(Task requirements): In the listing below, repeat exactly every line from the first through the line containing "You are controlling", with nothing else.

** Opening Source material block **

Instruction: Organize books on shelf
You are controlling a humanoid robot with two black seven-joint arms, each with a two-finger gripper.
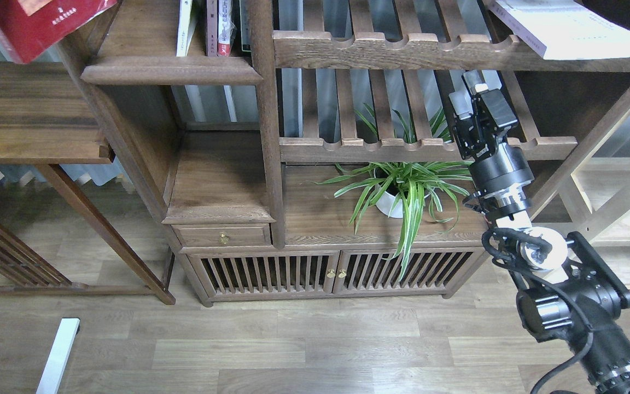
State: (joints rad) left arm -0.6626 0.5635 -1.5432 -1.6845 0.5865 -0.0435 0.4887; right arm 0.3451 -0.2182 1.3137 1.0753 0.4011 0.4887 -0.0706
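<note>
Whitish paperback above your right gripper looks thick, floppy; grip its spine edge. Gripper's spread: cannot tell.

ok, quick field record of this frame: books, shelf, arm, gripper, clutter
red book: top left corner, tilted, cropped by the frame
whitish book: lying flat on the upper slatted rack, top right
upright books: standing on the shelf, upper left
right gripper: raised in front of the lower slatted rack, holding nothing, open or shut cannot be told
left arm: not in view
plant: white pot, on the cabinet top
</note>
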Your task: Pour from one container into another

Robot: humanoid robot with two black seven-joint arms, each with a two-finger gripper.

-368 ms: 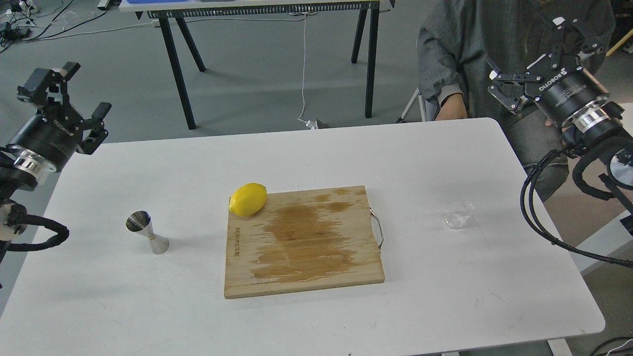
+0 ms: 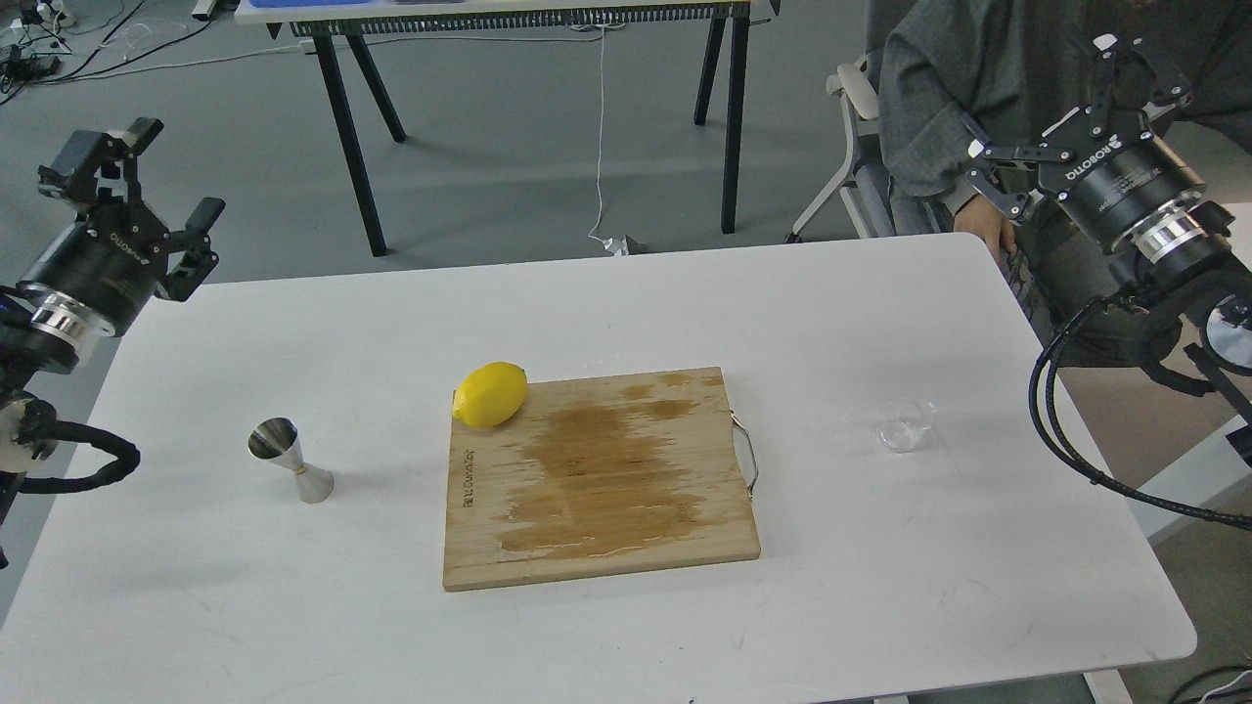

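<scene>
The clear glass cup (image 2: 907,422) stands upright on the right part of the white tabletop (image 2: 606,313), well apart from the steel jigger (image 2: 290,459), which stands upright on the left part. Between them lies a wooden cutting board (image 2: 599,479) with a dark wet stain across its middle and a thin metal handle (image 2: 746,455) on its right edge. A lemon (image 2: 491,394) sits at the board's far left corner, partly over the edge.

The left hand (image 2: 147,191) hangs in the air past the tabletop's far left corner, fingers spread apart and holding nothing. The right hand (image 2: 1056,112) hangs high beyond the far right corner, its fingers also spread wide and empty, well above and behind the cup. Neither hand touches anything (both are clear of the tabletop). A person in grey clothing (image 2: 978,78) is behind the right hand, one hand near the tabletop's far right corner
</scene>
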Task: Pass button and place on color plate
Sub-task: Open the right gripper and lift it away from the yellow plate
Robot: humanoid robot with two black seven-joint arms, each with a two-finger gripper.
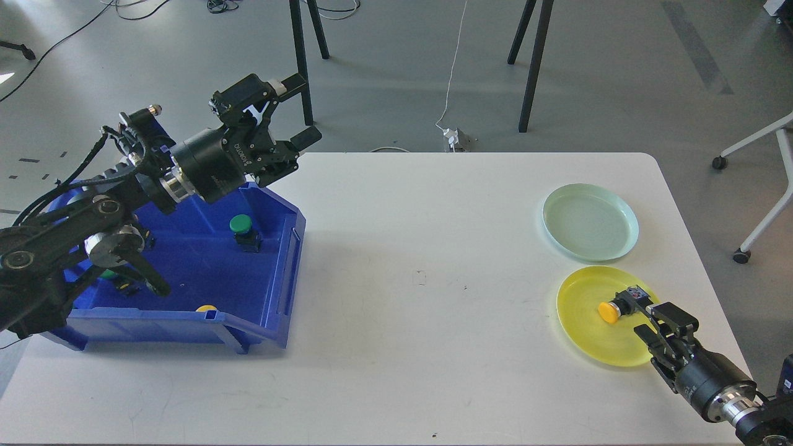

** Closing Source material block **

(Solution to this problem):
Instruction: Organize books on shelf
You are controlling a humanoid robot with two black seven-joint arms, each with a two-finger gripper.

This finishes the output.